- EXERCISE OBJECTIVE -
Take the lines below between the one holding "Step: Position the" and the one holding "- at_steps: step", inclusive, and copy them exactly. Add nothing.

··· DATA FOR PROCESSING ···

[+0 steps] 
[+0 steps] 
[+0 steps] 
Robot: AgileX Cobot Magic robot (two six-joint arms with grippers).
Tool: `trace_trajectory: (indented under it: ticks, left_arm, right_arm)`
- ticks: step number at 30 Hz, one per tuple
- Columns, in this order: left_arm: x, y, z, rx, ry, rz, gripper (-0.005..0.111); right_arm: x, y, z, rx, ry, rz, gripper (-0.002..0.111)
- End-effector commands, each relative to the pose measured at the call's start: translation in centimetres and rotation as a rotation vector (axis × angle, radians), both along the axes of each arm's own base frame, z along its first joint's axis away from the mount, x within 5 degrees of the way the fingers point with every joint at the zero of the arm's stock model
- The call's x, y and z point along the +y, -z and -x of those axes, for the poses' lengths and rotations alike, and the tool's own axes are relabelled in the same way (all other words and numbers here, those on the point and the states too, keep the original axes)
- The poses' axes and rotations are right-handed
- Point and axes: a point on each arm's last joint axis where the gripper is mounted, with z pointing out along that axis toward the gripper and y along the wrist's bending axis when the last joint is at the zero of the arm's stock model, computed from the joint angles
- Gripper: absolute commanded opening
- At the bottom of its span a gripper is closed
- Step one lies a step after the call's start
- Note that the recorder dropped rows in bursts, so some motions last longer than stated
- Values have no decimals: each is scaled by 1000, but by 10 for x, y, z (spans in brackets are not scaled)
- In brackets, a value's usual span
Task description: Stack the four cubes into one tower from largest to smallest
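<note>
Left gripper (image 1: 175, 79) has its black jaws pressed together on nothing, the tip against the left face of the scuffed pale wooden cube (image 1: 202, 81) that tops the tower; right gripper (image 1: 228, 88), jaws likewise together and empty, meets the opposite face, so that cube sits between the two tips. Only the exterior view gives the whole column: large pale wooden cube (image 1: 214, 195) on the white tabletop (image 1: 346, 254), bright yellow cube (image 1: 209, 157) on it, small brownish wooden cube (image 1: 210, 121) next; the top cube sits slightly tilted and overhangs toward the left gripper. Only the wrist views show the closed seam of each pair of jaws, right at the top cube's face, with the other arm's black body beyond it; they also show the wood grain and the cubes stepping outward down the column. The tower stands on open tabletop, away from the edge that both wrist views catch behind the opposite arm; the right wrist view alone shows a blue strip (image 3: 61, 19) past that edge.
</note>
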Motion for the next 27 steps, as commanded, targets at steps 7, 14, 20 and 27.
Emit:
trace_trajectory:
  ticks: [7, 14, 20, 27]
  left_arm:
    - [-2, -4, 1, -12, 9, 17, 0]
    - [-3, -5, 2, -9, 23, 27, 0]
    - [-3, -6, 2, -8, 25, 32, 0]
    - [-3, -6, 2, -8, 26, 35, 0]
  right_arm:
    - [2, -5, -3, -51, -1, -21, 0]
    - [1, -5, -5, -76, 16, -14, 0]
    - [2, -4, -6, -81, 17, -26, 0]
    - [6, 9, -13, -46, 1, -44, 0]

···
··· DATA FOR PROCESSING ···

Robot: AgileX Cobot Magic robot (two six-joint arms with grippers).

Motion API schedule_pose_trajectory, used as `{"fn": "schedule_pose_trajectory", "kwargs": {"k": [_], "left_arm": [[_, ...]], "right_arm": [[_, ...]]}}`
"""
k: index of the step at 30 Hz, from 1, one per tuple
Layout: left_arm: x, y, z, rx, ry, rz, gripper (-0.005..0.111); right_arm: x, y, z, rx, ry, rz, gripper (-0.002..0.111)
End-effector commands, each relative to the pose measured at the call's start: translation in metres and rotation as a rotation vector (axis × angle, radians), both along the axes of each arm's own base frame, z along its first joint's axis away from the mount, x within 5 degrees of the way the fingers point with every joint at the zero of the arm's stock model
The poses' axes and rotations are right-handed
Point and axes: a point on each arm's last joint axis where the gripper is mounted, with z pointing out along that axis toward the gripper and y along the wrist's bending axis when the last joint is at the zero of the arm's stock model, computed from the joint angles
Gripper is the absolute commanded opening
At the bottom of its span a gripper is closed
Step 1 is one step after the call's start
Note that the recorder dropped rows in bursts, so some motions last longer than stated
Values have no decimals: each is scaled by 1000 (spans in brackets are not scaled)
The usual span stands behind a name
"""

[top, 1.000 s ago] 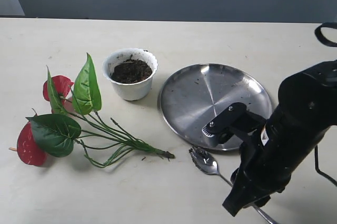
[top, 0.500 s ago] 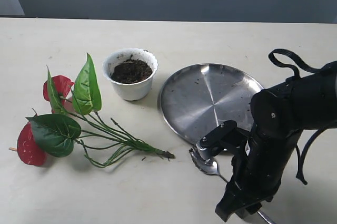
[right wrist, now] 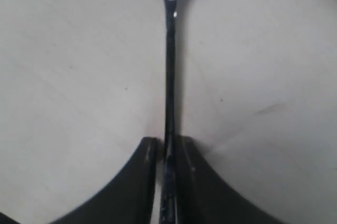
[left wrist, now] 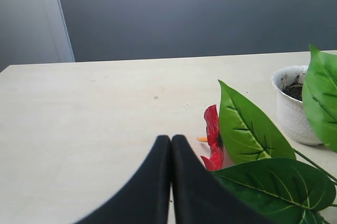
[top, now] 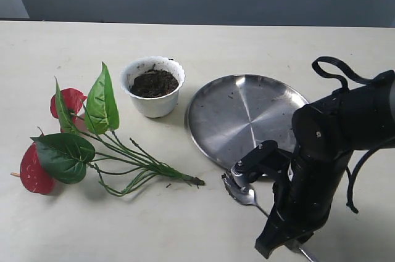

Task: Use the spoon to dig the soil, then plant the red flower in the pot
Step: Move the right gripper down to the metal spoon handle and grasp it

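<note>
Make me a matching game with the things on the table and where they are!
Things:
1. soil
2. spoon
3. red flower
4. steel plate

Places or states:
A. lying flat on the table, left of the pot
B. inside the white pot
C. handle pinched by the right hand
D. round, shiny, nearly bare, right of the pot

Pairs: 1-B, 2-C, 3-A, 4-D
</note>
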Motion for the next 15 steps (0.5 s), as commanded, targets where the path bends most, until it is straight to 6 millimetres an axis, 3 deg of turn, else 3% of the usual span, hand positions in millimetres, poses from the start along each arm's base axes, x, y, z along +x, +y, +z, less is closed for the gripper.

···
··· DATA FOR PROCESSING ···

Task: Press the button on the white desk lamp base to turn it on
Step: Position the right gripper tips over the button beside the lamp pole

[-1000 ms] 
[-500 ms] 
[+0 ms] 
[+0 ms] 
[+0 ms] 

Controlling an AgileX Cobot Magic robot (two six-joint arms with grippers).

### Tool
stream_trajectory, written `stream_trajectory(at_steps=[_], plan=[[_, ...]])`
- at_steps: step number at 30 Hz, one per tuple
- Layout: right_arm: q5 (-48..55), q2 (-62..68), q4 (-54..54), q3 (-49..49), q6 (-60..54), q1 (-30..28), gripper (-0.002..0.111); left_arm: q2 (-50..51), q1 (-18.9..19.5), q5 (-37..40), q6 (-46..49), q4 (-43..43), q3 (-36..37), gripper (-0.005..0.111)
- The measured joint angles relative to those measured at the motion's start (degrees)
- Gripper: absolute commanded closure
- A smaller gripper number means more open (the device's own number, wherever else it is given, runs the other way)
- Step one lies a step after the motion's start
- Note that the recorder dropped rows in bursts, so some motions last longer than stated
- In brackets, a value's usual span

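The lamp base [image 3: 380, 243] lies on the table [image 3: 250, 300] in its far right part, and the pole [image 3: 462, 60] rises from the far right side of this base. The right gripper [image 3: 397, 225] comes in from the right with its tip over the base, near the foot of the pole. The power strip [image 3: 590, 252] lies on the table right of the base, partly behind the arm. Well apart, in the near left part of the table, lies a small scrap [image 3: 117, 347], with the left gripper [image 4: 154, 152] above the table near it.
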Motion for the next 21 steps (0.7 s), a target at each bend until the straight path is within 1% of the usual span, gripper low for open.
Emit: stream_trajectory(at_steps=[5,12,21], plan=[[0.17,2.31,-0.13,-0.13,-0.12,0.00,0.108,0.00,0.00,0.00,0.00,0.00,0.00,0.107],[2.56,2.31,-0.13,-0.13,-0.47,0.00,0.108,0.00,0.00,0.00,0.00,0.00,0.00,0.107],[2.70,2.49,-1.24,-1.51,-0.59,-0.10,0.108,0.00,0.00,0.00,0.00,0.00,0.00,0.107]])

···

- SOLUTION -
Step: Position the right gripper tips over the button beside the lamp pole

[-1000 ms] 
[-500 ms] 
[+0 ms] 
[+0 ms] 
[+0 ms] 

Controlling an AgileX Cobot Magic robot (two six-joint arms with grippers).

### Tool
stream_trajectory, written `stream_trajectory(at_steps=[_], plan=[[_, ...]])`
- at_steps: step number at 30 Hz, one per tuple

Nothing remains to be done for this exercise.